**Assigned task:** Print the lines in the listing below that fall between the line with "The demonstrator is" and the line with "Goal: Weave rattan", those two lines included, exactly as they stand and with nothing else.

*-*-*

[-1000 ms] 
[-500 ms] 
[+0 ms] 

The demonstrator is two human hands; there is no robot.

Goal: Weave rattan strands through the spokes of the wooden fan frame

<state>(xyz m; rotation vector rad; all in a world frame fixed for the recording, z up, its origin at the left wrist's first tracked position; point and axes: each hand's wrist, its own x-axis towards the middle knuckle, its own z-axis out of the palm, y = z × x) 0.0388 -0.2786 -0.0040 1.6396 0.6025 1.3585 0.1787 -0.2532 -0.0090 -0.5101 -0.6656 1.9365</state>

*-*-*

**Solution to this task:**
The demonstrator is two human hands; there is no robot.

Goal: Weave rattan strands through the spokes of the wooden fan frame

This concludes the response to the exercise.